### Work item
Go through the lines below and retype each one exactly.

Collected material: Begin

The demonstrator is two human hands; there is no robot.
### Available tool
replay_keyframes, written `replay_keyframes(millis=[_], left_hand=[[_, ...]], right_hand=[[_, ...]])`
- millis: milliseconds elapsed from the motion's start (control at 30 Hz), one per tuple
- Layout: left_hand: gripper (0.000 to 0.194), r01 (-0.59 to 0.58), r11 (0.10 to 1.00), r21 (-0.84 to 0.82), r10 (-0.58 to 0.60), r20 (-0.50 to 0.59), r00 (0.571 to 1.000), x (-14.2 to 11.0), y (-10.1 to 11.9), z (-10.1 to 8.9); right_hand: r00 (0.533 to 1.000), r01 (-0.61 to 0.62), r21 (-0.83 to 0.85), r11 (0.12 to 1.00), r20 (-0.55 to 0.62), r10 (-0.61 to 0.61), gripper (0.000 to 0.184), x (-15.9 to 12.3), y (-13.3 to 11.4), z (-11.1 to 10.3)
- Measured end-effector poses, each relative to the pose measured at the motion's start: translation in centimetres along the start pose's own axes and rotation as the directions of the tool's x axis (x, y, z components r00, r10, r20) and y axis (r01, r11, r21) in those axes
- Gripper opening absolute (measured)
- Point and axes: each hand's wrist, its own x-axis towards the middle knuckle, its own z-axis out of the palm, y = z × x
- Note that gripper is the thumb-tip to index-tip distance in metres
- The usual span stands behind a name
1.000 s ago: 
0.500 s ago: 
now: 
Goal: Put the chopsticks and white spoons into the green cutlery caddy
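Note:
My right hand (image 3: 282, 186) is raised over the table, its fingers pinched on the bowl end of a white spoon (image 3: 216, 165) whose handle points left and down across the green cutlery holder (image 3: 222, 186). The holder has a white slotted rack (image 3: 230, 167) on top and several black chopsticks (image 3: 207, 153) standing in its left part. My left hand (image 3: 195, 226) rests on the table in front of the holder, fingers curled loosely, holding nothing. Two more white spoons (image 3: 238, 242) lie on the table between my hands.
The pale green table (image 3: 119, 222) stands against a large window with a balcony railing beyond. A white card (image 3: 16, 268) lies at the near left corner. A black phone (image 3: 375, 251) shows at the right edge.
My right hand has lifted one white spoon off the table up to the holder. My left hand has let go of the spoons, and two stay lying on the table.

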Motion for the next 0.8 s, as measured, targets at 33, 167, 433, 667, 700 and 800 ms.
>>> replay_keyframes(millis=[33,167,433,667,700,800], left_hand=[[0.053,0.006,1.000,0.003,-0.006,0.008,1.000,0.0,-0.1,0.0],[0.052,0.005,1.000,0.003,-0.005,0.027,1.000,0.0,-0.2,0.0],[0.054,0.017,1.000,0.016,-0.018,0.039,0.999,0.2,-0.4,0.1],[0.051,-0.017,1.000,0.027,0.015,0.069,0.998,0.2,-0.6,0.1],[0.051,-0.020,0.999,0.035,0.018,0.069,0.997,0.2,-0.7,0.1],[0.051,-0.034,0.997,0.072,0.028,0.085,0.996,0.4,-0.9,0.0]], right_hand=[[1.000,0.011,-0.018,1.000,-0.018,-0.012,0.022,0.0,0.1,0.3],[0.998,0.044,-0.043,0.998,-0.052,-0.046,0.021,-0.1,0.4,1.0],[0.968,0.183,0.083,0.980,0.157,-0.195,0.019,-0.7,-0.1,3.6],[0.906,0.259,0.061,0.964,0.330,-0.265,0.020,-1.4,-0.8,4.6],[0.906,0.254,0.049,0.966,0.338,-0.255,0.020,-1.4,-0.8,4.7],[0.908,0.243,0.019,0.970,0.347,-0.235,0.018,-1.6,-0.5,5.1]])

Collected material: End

### Solution to the problem
The demonstrator is two human hands; there is no robot.
### Available tool
replay_keyframes, written `replay_keyframes(millis=[_], left_hand=[[_, ...]], right_hand=[[_, ...]])`
- millis: milliseconds elapsed from the motion's start (control at 30 Hz), one per tuple
- Layout: left_hand: gripper (0.000 to 0.194), r01 (-0.59 to 0.58), r11 (0.10 to 1.00), r21 (-0.84 to 0.82), r10 (-0.58 to 0.60), r20 (-0.50 to 0.59), r00 (0.571 to 1.000), x (-14.2 to 11.0), y (-10.1 to 11.9), z (-10.1 to 8.9); right_hand: r00 (0.533 to 1.000), r01 (-0.61 to 0.62), r21 (-0.83 to 0.85), r11 (0.12 to 1.00), r20 (-0.55 to 0.62), r10 (-0.61 to 0.61), gripper (0.000 to 0.184), x (-15.9 to 12.3), y (-13.3 to 11.4), z (-11.1 to 10.3)
- Measured end-effector poses, each relative to the pose measured at the motion's start: translation in centimetres along the start pose's own axes and rotation as the directions of the tool's x axis (x, y, z components r00, r10, r20) and y axis (r01, r11, r21) in those axes
- Gripper opening absolute (measured)
- Point and axes: each hand's wrist, its own x-axis towards the middle knuckle, its own z-axis out of the palm, y = z × x
- Note that gripper is the thumb-tip to index-tip distance in metres
- The usual span stands behind a name
1.000 s ago: 
0.500 s ago: 
now: 
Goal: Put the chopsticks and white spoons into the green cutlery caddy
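Note:
My right hand (image 3: 282, 186) is raised over the table, its fingers pinched on the bowl end of a white spoon (image 3: 216, 165) whose handle points left and down across the green cutlery holder (image 3: 222, 186). The holder has a white slotted rack (image 3: 230, 167) on top and several black chopsticks (image 3: 207, 153) standing in its left part. My left hand (image 3: 195, 226) rests on the table in front of the holder, fingers curled loosely, holding nothing. Two more white spoons (image 3: 238, 242) lie on the table between my hands.
The pale green table (image 3: 119, 222) stands against a large window with a balcony railing beyond. A white card (image 3: 16, 268) lies at the near left corner. A black phone (image 3: 375, 251) shows at the right edge.
My right hand has lifted one white spoon off the table up to the holder. My left hand has let go of the spoons, and two stay lying on the table.
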
Motion for the next 0.8 s, as measured, targets at 33, 167, 433, 667, 700 and 800 ms.
>>> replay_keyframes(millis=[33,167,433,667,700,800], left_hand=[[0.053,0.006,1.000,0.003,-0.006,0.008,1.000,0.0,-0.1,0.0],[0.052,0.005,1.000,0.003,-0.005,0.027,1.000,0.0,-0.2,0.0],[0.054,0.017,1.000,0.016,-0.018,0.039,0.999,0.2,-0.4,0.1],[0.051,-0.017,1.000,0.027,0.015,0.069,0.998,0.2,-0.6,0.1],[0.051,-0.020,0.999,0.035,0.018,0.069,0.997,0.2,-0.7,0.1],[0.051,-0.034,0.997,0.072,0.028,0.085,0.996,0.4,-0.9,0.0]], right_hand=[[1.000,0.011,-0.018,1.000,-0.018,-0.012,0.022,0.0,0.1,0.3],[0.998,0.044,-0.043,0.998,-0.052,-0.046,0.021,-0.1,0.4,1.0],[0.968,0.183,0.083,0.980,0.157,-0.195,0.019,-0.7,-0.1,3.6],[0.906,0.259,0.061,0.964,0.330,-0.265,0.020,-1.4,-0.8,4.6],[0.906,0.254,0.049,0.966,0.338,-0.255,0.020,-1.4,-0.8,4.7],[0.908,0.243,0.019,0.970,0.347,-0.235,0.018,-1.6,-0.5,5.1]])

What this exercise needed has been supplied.